Exercise prompt = Copy each line below in which the string "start" occurs.

** Extracted material follows **

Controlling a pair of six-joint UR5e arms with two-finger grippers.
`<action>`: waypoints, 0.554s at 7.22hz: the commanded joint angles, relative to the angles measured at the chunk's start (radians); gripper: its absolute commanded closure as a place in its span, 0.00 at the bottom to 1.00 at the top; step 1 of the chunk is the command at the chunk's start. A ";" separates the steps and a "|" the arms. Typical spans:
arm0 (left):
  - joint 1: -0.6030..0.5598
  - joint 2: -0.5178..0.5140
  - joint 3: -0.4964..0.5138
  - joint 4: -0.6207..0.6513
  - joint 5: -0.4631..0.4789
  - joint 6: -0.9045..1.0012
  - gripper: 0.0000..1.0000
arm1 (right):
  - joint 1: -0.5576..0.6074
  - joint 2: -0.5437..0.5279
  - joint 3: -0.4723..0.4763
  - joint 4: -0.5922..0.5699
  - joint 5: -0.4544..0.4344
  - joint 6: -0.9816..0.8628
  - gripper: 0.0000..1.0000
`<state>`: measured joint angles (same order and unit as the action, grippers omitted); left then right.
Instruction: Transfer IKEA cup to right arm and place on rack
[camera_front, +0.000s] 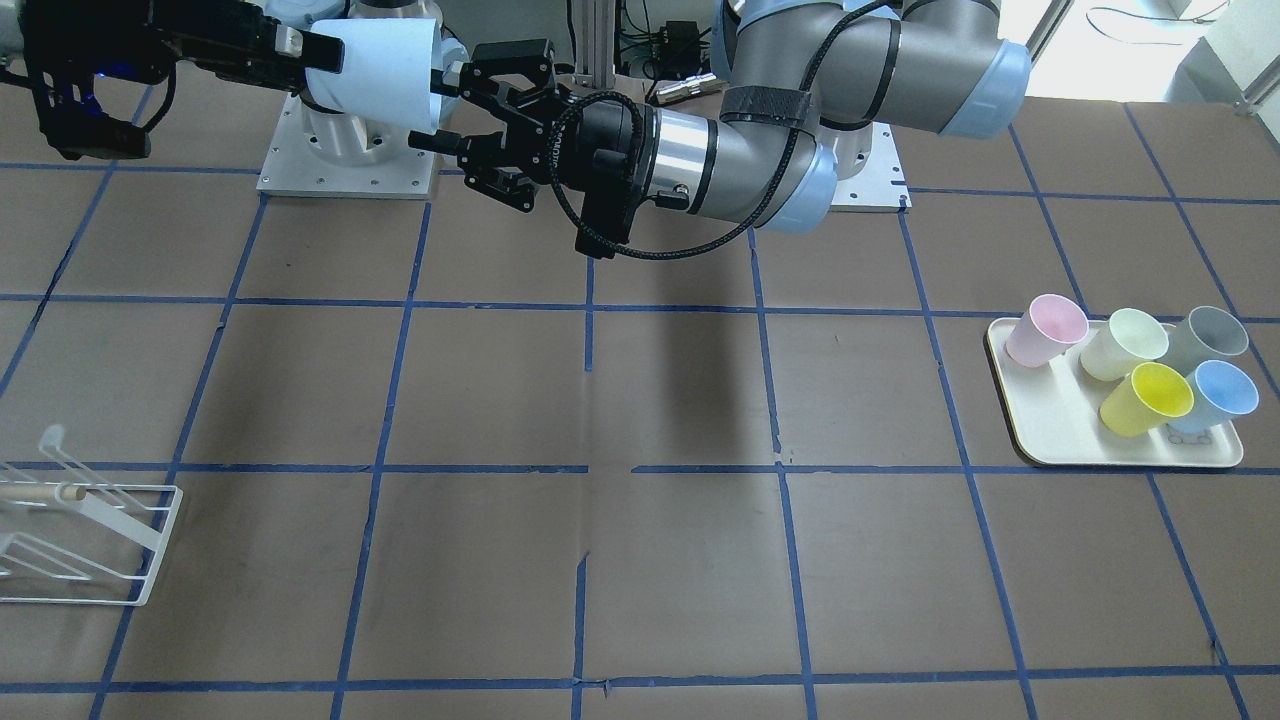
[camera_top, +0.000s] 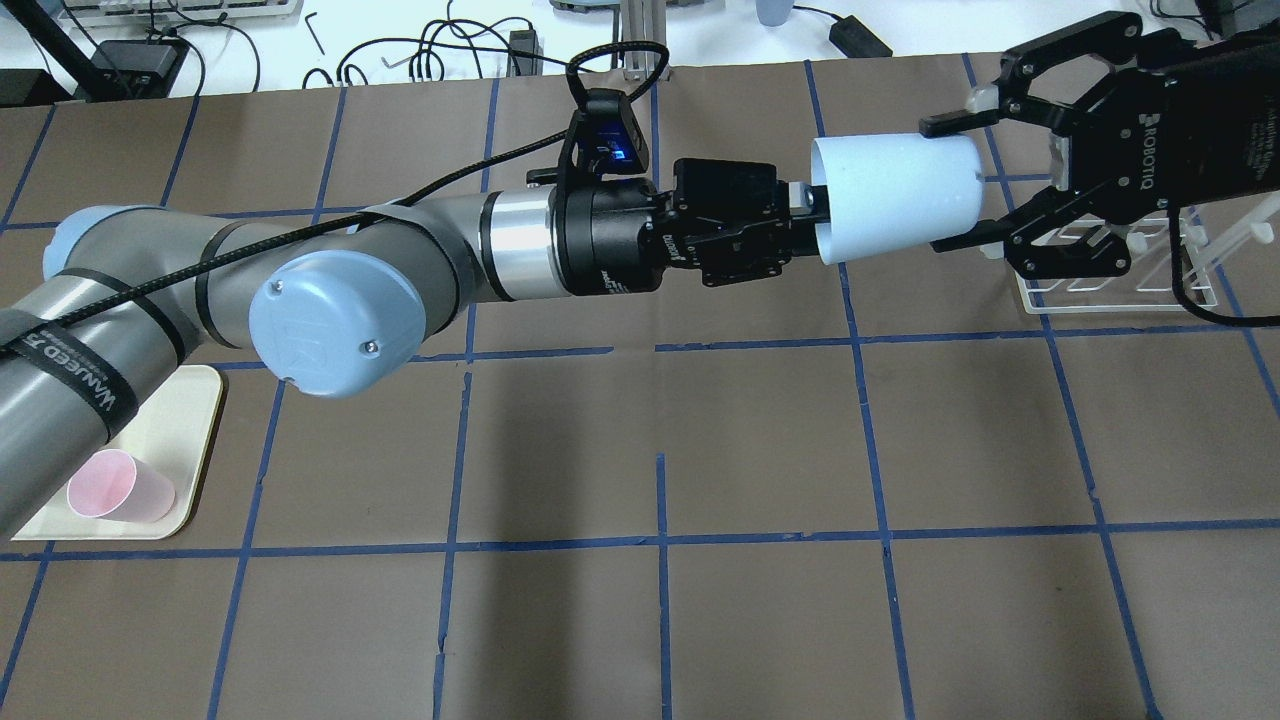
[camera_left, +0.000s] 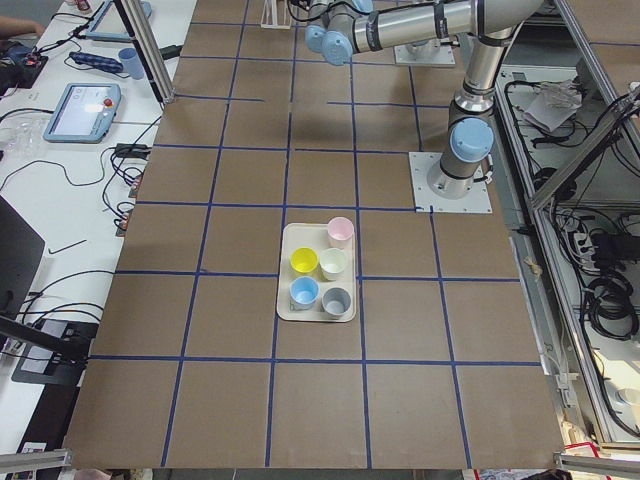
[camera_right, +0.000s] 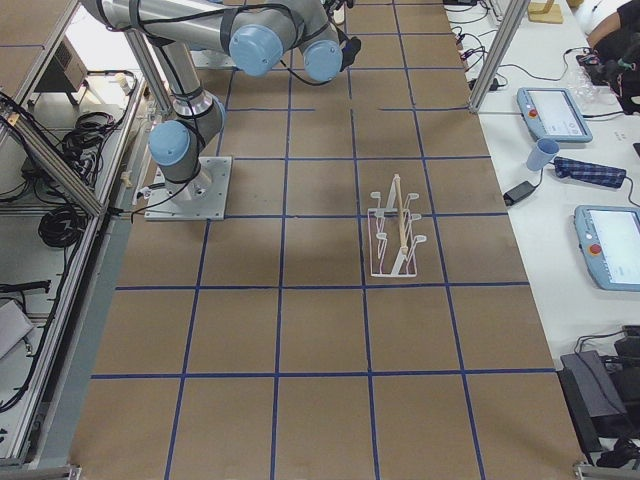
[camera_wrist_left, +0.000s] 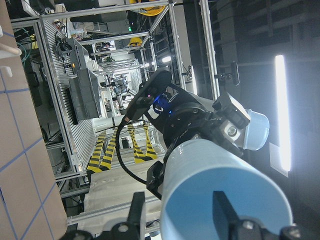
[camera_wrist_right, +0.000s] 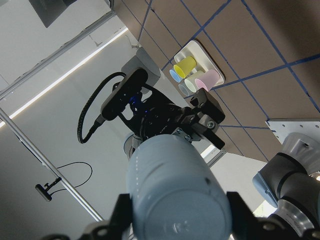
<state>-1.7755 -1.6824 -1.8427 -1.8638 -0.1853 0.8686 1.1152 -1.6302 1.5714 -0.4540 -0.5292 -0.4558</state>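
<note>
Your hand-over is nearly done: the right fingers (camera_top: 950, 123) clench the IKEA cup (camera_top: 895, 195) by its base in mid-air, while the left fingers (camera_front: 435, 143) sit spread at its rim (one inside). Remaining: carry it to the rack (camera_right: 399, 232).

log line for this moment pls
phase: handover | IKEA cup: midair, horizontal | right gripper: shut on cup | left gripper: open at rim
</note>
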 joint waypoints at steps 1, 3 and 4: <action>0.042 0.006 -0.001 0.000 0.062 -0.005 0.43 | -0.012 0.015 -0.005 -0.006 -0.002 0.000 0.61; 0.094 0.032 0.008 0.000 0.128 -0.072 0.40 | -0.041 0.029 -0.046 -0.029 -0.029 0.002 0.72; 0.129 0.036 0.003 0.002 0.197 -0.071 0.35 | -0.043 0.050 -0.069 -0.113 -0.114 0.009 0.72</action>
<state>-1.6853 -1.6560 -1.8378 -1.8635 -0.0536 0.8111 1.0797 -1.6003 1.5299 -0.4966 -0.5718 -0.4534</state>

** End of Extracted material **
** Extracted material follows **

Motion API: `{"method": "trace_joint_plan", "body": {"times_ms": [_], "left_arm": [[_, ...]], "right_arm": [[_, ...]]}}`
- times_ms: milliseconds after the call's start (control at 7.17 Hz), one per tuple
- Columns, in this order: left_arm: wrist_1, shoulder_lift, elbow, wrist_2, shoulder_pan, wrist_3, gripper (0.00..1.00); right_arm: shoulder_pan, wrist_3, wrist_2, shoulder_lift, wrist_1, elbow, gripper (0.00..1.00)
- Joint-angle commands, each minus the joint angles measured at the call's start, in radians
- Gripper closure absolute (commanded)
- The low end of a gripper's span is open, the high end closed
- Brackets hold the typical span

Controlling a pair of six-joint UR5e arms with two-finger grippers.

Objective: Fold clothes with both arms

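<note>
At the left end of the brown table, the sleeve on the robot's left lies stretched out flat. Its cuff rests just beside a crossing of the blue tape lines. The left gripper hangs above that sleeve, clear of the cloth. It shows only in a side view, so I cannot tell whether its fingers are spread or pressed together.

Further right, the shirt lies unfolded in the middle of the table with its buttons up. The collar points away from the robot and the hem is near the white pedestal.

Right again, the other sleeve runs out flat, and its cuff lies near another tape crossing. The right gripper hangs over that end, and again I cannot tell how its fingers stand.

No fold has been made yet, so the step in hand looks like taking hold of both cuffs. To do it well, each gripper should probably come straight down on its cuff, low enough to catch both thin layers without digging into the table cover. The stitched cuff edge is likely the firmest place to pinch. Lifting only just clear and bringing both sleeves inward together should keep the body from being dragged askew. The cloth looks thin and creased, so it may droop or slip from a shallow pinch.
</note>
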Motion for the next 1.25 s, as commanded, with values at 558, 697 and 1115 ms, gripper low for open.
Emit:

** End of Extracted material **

Answer for this exercise =
`<action>`: waypoints, 0.554s at 7.22hz: the commanded joint angles, relative to the angles measured at the chunk's start (radians); gripper: its absolute commanded closure as a place in its span, 0.00 at the bottom to 1.00 at the top; step 1 of the chunk is the command at the chunk's start. A ";" separates the steps and a "|" the arms. Typical spans:
- times_ms: milliseconds after the call's start (control at 7.17 Hz), one per tuple
- Joint-angle commands, each minus the joint angles measured at the call's start, in radians

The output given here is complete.